Activation of δ receptors produces some analgesia, although less than that of mu-opioid agonists.[2] Many δ agonists may also cause seizures at high doses, although not all δ agonists produce this effect.[3]

Evidence for whether δ agonists produce respiratory depression is mixed; high doses of the δ agonist peptide DPDPE produced respiratory depression in sheep,[4] but in tests on mice the non-peptide δ agonist SNC-80 produced respiratory depression only at the very high dose of 40 mg/kg.[5] In contrast both the peptide δ agonist Deltorphin II and the non-peptide δ agonist (+)-BW373U86 actually stimulated respiratory function and blocked the respiratory depressant effect of the potent μ-opioid agonist alfentanil, without affecting pain relief.[6] It thus seems likely that while δ opioid agonists can produce respiratory depression at very high doses, at lower doses they have the opposite effect, a fact that may make mixed μ/δ agonists such as DPI-3290 potentially very useful drugs that might be much safer than the μ agonists currently used for pain relief.

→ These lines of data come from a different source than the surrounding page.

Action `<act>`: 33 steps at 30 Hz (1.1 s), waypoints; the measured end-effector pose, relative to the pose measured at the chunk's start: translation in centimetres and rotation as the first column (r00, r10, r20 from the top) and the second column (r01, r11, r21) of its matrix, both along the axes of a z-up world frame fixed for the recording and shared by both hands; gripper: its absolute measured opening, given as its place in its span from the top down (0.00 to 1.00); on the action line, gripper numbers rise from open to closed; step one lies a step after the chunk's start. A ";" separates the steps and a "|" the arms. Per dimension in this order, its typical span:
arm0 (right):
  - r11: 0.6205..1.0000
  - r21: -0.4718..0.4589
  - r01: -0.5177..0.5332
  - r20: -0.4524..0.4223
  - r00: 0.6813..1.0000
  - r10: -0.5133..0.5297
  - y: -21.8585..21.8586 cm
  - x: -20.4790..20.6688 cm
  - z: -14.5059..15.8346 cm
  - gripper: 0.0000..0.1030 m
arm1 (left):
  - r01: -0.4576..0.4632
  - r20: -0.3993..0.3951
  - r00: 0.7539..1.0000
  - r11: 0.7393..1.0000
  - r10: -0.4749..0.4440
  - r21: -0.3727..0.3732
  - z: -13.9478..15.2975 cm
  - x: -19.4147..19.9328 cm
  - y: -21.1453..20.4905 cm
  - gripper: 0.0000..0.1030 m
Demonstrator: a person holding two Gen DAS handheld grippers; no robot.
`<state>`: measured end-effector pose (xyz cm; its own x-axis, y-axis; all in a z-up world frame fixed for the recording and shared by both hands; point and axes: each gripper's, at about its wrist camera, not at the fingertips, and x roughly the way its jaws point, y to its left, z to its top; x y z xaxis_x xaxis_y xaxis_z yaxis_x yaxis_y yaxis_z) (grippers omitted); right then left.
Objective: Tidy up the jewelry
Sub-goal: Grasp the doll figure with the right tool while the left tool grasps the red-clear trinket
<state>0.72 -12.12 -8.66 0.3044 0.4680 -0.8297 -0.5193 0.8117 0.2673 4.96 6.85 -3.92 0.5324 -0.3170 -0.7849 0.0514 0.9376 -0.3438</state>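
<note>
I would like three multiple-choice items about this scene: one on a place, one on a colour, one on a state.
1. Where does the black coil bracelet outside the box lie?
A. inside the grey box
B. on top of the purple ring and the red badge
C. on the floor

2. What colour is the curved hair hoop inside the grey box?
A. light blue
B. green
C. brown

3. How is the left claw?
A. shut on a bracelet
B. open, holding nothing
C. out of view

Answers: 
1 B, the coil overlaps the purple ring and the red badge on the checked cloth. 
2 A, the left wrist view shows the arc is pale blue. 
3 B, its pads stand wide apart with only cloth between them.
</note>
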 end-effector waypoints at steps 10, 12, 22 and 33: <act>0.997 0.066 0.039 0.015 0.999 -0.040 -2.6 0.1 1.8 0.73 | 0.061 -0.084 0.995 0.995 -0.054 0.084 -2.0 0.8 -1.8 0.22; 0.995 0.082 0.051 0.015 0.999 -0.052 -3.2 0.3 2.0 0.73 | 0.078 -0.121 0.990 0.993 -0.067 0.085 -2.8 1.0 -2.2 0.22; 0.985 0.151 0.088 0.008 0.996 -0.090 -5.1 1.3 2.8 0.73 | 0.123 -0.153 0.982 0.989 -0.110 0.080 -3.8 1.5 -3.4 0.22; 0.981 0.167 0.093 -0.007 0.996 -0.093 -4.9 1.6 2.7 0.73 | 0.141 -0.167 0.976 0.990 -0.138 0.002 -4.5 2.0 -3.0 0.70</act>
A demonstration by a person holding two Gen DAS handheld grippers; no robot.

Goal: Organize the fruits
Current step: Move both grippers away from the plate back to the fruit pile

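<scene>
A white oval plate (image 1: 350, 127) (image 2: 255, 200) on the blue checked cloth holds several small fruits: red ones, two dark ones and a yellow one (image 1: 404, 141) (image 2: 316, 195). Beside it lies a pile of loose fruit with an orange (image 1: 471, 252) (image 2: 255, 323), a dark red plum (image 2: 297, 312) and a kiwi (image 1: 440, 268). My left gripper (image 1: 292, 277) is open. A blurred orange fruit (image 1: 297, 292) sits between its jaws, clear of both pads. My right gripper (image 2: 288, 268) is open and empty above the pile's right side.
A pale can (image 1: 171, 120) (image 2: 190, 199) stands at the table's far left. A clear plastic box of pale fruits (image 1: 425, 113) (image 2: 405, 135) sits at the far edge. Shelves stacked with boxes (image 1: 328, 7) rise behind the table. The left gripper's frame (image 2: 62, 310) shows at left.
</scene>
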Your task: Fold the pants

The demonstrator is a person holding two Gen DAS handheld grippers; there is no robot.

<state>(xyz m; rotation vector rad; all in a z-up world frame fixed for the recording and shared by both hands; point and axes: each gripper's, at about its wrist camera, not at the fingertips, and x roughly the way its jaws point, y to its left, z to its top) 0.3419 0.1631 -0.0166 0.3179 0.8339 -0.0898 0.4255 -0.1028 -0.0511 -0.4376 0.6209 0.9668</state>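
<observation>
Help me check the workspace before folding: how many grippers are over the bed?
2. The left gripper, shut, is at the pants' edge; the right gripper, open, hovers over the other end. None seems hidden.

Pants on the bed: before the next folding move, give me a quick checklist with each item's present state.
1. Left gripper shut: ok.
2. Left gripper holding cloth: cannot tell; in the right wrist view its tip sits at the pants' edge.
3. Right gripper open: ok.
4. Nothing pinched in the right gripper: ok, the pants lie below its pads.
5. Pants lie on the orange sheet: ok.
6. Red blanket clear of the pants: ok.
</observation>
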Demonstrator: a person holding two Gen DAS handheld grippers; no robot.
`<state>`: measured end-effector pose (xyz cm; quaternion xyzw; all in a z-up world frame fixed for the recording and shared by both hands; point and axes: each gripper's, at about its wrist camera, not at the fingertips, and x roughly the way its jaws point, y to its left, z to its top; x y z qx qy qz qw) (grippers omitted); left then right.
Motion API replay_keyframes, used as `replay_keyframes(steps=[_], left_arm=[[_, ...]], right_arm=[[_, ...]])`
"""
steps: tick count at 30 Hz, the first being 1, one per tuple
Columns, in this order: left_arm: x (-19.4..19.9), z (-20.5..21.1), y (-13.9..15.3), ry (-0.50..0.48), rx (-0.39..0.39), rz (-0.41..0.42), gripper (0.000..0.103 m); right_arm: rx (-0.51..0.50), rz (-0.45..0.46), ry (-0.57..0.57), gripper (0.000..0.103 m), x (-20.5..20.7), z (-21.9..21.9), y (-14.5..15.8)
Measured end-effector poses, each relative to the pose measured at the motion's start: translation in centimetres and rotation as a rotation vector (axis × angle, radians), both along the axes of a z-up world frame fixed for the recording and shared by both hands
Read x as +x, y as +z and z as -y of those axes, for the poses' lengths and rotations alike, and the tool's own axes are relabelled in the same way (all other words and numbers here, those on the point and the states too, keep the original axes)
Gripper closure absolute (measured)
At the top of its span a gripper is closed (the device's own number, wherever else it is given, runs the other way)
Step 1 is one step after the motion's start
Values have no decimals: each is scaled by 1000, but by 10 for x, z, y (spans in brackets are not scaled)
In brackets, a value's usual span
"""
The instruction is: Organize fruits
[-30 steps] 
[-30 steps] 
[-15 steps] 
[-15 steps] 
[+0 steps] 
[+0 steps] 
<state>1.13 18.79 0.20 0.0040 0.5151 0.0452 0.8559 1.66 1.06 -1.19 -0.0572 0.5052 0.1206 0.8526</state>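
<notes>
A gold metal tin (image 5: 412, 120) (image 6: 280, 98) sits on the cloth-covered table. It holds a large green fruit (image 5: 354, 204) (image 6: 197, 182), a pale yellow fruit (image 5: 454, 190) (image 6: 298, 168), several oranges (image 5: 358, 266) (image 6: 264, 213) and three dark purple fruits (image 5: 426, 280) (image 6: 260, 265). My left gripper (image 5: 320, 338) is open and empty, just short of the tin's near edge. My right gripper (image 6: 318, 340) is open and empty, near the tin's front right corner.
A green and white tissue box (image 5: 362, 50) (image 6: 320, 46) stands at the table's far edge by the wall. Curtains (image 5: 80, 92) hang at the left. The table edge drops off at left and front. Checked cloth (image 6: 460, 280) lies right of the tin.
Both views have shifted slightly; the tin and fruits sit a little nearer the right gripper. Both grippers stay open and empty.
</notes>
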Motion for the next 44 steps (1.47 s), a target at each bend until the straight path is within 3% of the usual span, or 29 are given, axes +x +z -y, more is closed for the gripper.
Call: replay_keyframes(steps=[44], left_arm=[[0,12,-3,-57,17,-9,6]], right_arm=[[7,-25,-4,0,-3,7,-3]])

Of additional interest is the potential for δ agonists to be developed for use as a novel class of antidepressant drugs, following robust evidence of both antidepressant effects[7] and also upregulation of BDNF production in the brain in animal models of depression.[8] These antidepressant effects have been linked to endogenous opioid peptides acting at δ and μ opioid receptors,[9] and so can also be produced by enkephalinase inhibitors such as RB-101.[10]

Recent work indicates that exogenous ligands that activate the δ receptors mimic the phenomenon known as ischemic preconditioning.[11] Experimentally, if short periods of transient ischemia are induced the downstream tissues are robustly protected if longer-duration interruption of the blood supply is then effected. Opiates and opioids with δ activity mimic this effect. In the rat model, introduction of δ active ligands results in significant cardioprotection.[12]

Ligands

Until comparatively recently, there were few pharmacological tools for the study of δ receptors. As a consequence, our understanding of their function is much more limited than those of the other opioid receptors for which selective ligands have long been available.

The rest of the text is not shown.